Respondents noticed how older relatives need more support around the home, with a third saying even the smallest household tasks are harder now than they used to be.
Pauline Houchin, Head of Care and Clinical Services for Care UK, which commissioned the study, said: “It can be incredibly tough for children to see their parents get older.
“As those you love struggle to get around their homes and complete household tasks, it is only natural to worry – particularly if a parent is living on their own.
“Becoming less active around the home can have a knock-on effect on health and wellbeing, and many of those with ageing parents find they have to step in and provide day-to-day support for mum and dad.”
The study revealed a third of parents over 70 find it difficult to prepare meals, with a quarter needing regular support to prepare and cook dinner.

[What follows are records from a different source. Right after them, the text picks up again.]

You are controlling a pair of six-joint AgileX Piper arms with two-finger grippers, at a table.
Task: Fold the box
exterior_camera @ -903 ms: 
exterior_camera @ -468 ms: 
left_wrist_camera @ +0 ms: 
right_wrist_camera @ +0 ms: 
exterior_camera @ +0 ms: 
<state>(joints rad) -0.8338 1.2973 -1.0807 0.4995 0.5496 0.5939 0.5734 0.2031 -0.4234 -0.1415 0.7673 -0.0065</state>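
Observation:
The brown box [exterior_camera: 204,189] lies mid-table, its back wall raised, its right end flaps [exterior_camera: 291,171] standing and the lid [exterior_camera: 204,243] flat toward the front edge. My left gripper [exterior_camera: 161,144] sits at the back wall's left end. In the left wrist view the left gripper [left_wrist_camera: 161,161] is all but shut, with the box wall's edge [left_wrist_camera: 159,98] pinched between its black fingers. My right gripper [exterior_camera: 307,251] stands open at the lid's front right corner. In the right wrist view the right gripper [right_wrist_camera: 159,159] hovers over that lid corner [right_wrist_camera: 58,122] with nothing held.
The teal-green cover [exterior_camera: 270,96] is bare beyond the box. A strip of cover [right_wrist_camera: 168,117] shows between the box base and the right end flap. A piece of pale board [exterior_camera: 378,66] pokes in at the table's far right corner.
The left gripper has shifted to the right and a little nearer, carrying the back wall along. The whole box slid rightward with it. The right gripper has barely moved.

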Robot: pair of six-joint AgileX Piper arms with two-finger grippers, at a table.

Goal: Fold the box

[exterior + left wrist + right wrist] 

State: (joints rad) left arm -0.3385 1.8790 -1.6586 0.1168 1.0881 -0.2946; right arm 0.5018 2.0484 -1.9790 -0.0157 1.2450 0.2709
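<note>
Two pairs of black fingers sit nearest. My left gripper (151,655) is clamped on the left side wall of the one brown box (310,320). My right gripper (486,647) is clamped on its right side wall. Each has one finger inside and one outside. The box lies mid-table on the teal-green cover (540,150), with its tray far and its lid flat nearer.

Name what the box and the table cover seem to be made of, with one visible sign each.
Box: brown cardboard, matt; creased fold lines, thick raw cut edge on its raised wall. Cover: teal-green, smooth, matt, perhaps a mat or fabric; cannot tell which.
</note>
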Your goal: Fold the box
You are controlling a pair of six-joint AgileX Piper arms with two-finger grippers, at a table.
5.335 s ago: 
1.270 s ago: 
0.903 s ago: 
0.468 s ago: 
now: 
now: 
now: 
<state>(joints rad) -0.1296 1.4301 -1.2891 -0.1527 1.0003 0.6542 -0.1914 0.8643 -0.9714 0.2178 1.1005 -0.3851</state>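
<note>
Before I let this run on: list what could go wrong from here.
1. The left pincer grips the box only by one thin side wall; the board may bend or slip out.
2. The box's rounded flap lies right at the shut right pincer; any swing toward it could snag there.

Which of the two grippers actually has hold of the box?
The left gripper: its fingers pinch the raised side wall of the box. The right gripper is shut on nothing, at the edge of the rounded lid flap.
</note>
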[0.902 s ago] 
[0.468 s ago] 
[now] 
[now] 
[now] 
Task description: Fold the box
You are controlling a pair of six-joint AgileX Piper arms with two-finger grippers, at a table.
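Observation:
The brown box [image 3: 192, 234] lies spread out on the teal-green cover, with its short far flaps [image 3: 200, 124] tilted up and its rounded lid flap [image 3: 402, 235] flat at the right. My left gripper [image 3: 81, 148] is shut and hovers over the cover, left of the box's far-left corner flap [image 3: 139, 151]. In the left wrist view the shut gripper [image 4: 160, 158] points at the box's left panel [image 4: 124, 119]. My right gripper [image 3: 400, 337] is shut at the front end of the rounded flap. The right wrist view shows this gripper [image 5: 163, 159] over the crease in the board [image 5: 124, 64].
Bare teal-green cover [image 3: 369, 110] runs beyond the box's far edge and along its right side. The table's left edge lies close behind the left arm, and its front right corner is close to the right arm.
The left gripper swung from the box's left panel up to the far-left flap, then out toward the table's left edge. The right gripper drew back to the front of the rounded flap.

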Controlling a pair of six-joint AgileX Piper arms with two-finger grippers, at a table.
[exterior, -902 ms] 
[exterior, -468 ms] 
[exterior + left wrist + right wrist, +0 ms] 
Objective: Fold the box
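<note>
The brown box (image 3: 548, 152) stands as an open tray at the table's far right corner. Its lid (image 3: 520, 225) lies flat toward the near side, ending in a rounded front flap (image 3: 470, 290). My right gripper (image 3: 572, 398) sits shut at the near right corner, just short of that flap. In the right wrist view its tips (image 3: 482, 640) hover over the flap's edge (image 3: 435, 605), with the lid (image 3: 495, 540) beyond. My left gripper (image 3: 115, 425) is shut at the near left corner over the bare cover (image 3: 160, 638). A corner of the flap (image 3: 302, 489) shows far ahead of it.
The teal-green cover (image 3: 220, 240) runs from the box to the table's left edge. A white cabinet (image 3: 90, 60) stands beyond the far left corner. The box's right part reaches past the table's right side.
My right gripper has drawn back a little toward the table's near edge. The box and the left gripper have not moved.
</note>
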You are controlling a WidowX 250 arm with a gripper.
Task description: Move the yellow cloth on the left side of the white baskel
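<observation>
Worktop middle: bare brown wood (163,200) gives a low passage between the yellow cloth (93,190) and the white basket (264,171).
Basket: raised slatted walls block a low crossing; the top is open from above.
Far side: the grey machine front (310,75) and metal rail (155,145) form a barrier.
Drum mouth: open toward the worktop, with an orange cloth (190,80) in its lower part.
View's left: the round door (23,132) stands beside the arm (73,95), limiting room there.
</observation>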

Alarmingly, over the last six months, three in 10 have not seen their parent eat a full meal prepared by themselves.
One in six older Brits skip at least one of their three daily meals, while one in five have noticed their mum or dad eating smaller portions than everyone else. Indeed, one in 10 have seen them swapping out meals in favour of a small snack.
The survey also highlighted one in six over 70s are drinking less than they used to.
General cleaning of the house has become too much of a task for a quarter of those over the age of 70, and a further 41 per cent have not got the strength to maintain their garden.
Over half need help with general cleaning around the home, while a third need help with the food shopping.
The upstairs bedroom and attic are being neglected as they are too much effort to navigate to, with approximately a third of older Brits not entering these rooms as much as they used to.
Of the 1,000 respondents, almost half said their elderly parent now lives alone, and three quarters of these people are worrying about how their mum or dad is coping in their home.
In fact a quarter of Brits with lone elderly parents are worrying about their mum or dad all the time.
Pauline added: “We are seeing changes to the ways in which people live in their homes as they get older, with a need for more for regular care for mum and dad.
“This can bring with it many challenges. It can be really difficult for family carers to know exactly how to take care of older loved ones as their needs change.
“Our research highlighted concerns around mum and dad using the kitchen, meal preparation and even food shopping. This is very worrying as food and drink are such basic requirements, and a good diet can make a real difference to the lives of older people.
“To support family carers, we have pooled the expertise of our chefs to produce Eating as we age – a guide to eating well and staying hydrated in older age.
“The guide provides information on how to overcome common problems, such as keeping older people interested in food and stimulating appetites. It also has advice for those caring for people living with dementia.
“The ideas and inspiration in Eating as we age also support family carers to get their older relatives involved in the preparation of food for themselves and others. These kinds of activities can help build confidence and independence.”